Sunday, August 14, 2011

Roubini - Marx was right.

The prophet of doom Nouriel Roubini who predicted back in 2007 the massive financial collapse that occurred in the Fall of 2008 is at it again.
Marx, among other theories, argued that capitalism had an internal contradiction that would cyclically lead to crises, and that, at minimum, would place pressure on the economic system.

Companies, Roubini said, are motivated to minimize costs, to save and stockpile cash, but this leads to less money in the hands of employees, which means they have less money to spend and flow back to companies.

Now, in current financial crisis, consumers, in addition to having less money to spend due to the above, are also motivated to minimize costs, to save and stockpile cash, magnifying the effect of less money flowing back to companies.

"Karl Marx had it right," Roubini said in an interview with "At some point capitalism can self-destroy itself. That's because you can not keep on shifting income from labor to capital without not having an excess capacity and a lack of aggregate demand. We thought that markets work. They are not working. What's individually a self-destructive process."

Roubini added absent organic, strong GDP growth -- which can increase wages and consumer spending -- what's needed is large fiscal stimulus, agreeing with another high-profile economist, Nobel Prize-winner Paul Krugman, that, in the case of the United States, the $786 billion fiscal stimulus approved by Congress in 2009 was too small to create the aggregate demand necessary to advance the U.S. economic recovery to a self-sustaining expansion.

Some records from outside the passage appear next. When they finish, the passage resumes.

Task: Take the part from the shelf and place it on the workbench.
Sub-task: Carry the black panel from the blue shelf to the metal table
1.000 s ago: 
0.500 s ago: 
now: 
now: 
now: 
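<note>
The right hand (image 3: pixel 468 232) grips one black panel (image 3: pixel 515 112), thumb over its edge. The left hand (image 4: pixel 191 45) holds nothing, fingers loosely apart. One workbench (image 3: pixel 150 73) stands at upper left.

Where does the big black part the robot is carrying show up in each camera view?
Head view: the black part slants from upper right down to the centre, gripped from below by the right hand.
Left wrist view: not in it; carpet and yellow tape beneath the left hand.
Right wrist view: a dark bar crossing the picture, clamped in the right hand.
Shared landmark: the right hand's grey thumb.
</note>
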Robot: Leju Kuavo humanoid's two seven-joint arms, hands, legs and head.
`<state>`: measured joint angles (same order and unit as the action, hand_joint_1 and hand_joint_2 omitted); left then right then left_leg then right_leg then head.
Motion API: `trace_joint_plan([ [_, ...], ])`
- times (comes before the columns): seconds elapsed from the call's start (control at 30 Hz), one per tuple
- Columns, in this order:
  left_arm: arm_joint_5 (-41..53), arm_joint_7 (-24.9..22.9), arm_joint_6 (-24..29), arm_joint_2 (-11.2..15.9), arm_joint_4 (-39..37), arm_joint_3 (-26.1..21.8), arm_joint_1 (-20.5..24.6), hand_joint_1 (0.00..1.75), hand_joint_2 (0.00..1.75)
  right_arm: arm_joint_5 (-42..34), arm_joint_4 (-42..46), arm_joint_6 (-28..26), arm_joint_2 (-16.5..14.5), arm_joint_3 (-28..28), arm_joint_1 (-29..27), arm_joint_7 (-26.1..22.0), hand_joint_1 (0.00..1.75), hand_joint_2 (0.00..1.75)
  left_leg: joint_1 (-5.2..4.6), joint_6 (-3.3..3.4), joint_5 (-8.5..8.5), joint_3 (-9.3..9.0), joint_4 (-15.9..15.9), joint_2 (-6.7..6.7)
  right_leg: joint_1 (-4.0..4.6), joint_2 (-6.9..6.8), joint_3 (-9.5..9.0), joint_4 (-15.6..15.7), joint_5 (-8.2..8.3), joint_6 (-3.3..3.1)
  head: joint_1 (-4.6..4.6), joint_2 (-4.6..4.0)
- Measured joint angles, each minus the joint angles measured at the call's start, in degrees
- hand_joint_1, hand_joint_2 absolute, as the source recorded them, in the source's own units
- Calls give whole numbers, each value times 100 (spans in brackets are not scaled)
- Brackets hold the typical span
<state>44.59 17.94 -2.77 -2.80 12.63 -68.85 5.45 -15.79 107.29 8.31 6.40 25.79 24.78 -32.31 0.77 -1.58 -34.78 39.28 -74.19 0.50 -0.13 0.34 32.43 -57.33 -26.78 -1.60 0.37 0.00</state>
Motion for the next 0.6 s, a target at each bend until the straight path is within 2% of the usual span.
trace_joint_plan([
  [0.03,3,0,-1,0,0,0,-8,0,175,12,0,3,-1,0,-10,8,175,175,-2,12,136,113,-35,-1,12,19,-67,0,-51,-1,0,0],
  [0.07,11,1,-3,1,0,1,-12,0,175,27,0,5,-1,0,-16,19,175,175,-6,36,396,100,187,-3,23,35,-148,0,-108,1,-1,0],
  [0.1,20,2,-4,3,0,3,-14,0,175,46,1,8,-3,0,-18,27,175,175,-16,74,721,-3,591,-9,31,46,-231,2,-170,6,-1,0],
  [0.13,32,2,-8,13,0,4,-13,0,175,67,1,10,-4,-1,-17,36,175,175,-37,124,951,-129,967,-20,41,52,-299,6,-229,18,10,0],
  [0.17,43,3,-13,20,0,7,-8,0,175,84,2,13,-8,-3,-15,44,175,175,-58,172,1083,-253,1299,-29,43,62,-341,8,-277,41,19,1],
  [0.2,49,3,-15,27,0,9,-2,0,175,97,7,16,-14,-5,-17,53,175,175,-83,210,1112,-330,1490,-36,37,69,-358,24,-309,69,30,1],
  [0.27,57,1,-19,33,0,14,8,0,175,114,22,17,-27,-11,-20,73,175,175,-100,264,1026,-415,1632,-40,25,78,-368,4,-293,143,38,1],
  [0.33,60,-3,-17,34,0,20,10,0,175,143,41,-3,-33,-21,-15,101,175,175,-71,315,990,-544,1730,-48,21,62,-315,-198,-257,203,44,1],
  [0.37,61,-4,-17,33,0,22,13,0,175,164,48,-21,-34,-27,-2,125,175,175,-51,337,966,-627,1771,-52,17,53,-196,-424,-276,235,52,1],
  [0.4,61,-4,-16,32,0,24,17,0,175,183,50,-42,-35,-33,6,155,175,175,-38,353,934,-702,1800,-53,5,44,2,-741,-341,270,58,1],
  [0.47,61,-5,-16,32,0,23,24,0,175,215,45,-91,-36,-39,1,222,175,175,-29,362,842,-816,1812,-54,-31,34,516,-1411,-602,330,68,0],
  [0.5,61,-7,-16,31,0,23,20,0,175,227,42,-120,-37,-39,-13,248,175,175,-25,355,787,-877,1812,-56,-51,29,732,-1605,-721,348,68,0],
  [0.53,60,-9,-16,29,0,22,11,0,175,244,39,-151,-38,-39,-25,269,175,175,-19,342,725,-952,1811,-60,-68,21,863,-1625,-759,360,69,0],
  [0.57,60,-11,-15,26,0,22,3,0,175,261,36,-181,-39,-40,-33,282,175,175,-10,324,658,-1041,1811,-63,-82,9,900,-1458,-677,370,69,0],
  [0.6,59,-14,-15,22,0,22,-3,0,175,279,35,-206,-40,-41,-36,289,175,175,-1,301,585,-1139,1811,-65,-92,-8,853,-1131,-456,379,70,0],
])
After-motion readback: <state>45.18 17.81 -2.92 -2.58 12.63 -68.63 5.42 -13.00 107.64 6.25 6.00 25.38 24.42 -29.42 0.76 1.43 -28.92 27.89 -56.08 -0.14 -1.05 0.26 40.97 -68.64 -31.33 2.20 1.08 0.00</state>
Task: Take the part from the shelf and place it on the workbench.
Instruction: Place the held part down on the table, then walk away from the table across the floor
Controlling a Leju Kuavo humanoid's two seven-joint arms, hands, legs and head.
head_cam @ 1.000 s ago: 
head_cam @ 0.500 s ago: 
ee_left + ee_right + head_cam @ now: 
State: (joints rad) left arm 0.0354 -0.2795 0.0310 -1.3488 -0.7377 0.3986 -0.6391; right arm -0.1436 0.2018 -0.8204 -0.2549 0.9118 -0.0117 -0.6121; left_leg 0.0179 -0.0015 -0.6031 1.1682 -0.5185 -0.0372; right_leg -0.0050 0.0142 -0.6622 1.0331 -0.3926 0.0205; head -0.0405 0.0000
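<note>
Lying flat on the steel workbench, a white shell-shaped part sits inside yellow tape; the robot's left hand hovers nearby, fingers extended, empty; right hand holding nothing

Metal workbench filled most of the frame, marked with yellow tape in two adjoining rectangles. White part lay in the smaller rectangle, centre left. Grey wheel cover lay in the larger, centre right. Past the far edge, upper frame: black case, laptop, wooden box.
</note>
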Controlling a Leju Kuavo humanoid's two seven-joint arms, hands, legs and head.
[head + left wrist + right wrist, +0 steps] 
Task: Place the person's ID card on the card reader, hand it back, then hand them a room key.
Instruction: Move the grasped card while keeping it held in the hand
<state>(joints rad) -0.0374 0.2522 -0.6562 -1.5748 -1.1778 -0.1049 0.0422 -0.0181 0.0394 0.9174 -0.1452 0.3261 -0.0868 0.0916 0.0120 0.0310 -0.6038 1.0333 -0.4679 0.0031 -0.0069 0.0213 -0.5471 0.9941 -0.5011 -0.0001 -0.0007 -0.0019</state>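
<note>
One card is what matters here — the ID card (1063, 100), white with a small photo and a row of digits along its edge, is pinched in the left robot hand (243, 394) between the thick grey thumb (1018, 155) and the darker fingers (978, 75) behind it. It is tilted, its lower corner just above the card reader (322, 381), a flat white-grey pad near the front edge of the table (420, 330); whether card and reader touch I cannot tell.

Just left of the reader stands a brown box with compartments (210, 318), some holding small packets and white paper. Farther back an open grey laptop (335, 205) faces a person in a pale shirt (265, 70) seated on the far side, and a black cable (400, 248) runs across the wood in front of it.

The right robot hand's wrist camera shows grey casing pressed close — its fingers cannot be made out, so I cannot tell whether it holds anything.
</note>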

Absent additional fiscal stimulus, or unexpected strong GDP growth, the only solution is a universal debt restructuring for banks, homes (essentially households/families), and governments, Roubini said. However, no such universal restructuring has occurred, Roubini said.

Without that additional fiscal stimulus, that lack of restructuring has led to "zombie houses, zombie banks, and zombie governments," he said.

No Good Choices Outside of Fiscal Stimulus or Debt Restructuring

The United States, Roubini said, can in theory: a) grow itself out of the current problem (but the economy is currently growing too slowly, hence the need for more fiscal stimulus); or b) save itself out of the problem (but if too many companies and citizens save, the flaw Marx identified is magnified); or c) inflate itself out of the problem (but that has extensive collateral damage, he said).

However, Roubini said he did not think the U.S. or the world are now at the point where capitalism in self destructing.

"We're not there yet," Roubini said, but he did add that the current trend, if it continues, "runs the risk of repeating the second leg of the Great Depression" -- the 'mistake of 1937.'
The shock headline "Marx was right" ignores the fact that everything Roubini is reported here to have said is well-proven conventional modern macroeconomics. Everyone in the economics business and most honest bankers (there probably are at least two out there) know quite well that what Roubini says is true. The existing economic models all have this built into them! There is no honest argument!

Businesses cannot continue to hoard cash while cutting wages en mass and still have an economy which can afford to buy the products and services the businesses make. But at the same time, no single business is going to start hiring and paying more wages if the market does not exist. This conundrum can only be resolved by the government directly creating jobs and putting money into the hands of consumers.